Instructions for the task: Please keep to the lines below from the one with "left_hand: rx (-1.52" through the one with "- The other", and restate them word for word, ends included.

Raw data:
──────

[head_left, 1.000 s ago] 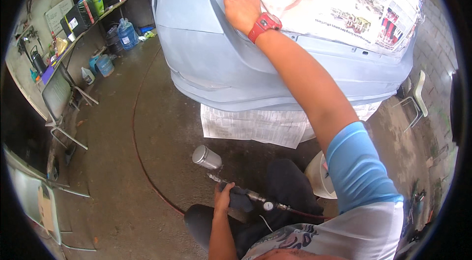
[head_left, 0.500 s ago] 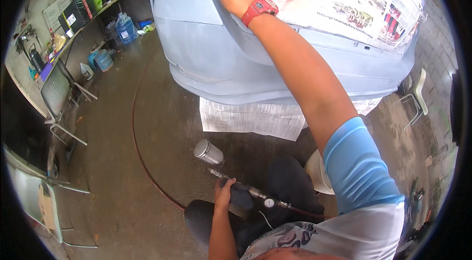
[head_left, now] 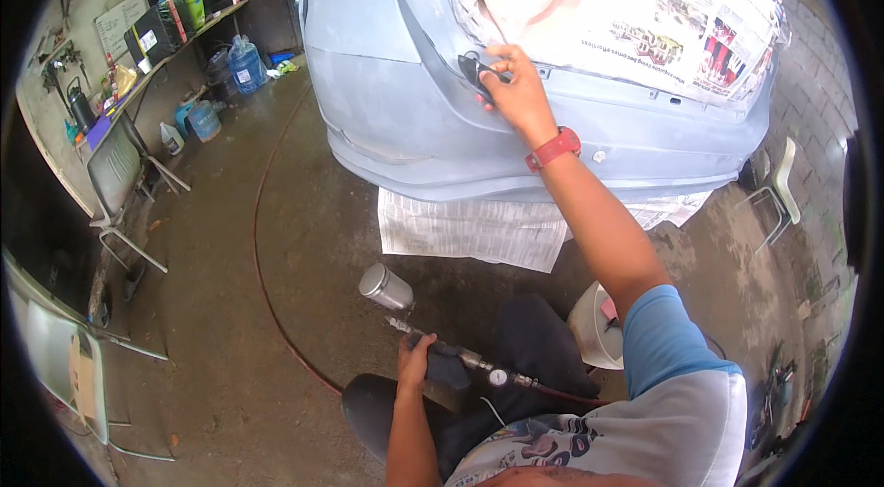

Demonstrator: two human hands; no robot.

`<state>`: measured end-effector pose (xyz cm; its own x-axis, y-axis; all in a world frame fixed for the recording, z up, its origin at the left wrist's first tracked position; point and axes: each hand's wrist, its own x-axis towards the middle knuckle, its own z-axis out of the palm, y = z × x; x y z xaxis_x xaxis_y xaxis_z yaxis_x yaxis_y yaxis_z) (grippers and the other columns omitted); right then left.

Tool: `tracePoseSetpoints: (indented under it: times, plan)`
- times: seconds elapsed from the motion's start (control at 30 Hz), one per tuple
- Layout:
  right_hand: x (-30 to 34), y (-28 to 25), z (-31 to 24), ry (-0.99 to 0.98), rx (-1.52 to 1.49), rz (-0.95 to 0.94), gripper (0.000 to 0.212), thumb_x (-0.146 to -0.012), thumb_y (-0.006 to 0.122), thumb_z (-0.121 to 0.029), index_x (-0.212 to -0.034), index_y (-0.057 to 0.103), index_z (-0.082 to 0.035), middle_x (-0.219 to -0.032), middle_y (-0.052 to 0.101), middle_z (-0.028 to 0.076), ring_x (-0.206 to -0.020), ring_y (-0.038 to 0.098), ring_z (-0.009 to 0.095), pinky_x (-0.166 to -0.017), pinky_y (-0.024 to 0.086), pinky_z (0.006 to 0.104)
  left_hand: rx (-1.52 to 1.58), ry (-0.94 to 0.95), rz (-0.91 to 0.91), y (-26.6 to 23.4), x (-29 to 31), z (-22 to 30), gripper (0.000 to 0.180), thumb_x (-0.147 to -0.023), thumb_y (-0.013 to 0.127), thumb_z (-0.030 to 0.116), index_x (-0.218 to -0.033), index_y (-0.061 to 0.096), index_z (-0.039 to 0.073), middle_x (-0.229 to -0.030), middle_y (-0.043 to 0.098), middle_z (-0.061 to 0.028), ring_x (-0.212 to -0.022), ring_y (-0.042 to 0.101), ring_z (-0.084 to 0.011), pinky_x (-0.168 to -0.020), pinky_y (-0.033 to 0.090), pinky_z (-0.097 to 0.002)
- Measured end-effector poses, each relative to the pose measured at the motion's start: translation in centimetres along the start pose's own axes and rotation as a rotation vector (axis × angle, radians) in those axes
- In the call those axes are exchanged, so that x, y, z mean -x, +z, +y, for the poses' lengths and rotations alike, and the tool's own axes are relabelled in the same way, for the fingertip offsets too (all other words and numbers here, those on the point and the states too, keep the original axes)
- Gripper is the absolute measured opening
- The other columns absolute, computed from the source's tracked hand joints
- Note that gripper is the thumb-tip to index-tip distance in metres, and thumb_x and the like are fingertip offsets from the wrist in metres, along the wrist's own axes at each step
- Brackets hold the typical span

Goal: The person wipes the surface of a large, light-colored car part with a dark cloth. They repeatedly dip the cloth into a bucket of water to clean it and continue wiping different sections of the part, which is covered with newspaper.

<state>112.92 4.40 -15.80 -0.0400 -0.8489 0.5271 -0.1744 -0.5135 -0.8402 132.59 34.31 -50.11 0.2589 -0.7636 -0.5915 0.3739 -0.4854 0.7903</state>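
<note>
In my left hand (head_left: 416, 362), low over my lap, is a spray gun (head_left: 473, 359) with a silver cup (head_left: 386, 287) and a round pressure gauge (head_left: 498, 378). My fingers wrap round its handle. My right hand (head_left: 517, 93), a red watch on its wrist, pinches a small thin black piece (head_left: 481, 79) whose kind I cannot make out. It is over the pale grey-blue car bumper (head_left: 405, 110), beside the edge of the newspaper masking (head_left: 571, 8). Whether the black piece touches the surface is unclear.
A reddish air hose (head_left: 257, 238) curves over the floor on my left. Newspaper (head_left: 470, 229) lies under the bumper. A white bucket (head_left: 594, 330) stands by my right leg. Chairs (head_left: 115, 169), a cluttered shelf (head_left: 152, 63) and water jugs (head_left: 247, 65) line the left side.
My right hand has come back toward me and to the right, from the bumper's upper left, bringing the black piece along. My left hand keeps its grip on the spray gun.
</note>
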Motion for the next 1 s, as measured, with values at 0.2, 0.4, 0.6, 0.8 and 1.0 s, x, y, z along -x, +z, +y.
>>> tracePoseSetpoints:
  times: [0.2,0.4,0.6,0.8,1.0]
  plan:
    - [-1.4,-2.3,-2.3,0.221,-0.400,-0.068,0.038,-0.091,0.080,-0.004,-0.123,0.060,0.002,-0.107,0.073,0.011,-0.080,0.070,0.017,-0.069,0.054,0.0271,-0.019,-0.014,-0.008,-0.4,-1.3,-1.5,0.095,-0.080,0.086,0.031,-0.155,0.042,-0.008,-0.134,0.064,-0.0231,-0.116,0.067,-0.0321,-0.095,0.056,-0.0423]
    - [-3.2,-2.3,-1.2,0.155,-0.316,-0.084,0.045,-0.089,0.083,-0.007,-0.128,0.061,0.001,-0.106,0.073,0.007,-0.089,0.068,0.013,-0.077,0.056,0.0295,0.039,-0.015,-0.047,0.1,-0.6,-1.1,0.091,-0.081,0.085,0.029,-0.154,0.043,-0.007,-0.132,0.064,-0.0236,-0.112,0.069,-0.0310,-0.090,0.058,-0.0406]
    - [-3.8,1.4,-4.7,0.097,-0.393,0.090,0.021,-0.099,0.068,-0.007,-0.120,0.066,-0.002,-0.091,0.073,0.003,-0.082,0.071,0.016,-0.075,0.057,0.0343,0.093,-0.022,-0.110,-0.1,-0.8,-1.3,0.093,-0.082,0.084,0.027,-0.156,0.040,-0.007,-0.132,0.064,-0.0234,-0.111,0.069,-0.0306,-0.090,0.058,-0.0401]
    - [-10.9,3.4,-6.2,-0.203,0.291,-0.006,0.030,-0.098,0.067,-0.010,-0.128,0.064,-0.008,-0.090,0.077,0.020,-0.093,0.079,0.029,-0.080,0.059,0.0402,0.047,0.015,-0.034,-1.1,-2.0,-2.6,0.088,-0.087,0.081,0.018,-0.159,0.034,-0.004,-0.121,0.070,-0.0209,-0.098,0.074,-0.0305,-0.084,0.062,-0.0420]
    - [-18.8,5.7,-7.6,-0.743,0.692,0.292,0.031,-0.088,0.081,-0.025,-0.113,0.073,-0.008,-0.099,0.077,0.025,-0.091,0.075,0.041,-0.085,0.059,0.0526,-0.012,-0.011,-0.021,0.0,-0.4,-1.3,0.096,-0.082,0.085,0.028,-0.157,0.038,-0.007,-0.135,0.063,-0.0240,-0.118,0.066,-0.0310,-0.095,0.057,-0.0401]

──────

Answer section:
  left_hand: rx (-1.52 to 1.58), ry (-0.94 to 0.95), rz (-0.91 to 0.91), y (-26.6 to 23.4), x (-29 to 31), z (-22 to 30), gripper (0.000 to 0.180), thumb_x (-0.147 to -0.023), thumb_y (-0.013 to 0.127), thumb_z (-0.030 to 0.116), index_x (-0.218 to -0.033), index_y (-0.061 to 0.096), index_z (-0.039 to 0.073), middle_x (-0.229 to -0.030), middle_y (-0.043 to 0.098), middle_z (-0.061 to 0.028), ring_x (-0.212 to -0.022), ring_y (-0.042 to 0.101), ring_z (-0.084 to 0.011), pinky_x (-0.168 to -0.020), pinky_y (-0.033 to 0.090), pinky_z (-0.097 to 0.002)
- Measured end-effector poses, each relative to the pose measured at the motion's start: translation in centimetres along the start pose's own axes and rotation as a rotation vector (axis × angle, radians) in those axes
- In the call those axes are exchanged, so that x, y, z mean -x, +z, +y, for the poses' lengths and rotations alike, and the tool's own axes are relabelled in the same way, for the fingertip offsets too (all other words and numbers here, those on the point and the states too, keep the original axes)
- Gripper is the absolute measured opening
- The other columns absolute, computed from the source's tracked hand joints

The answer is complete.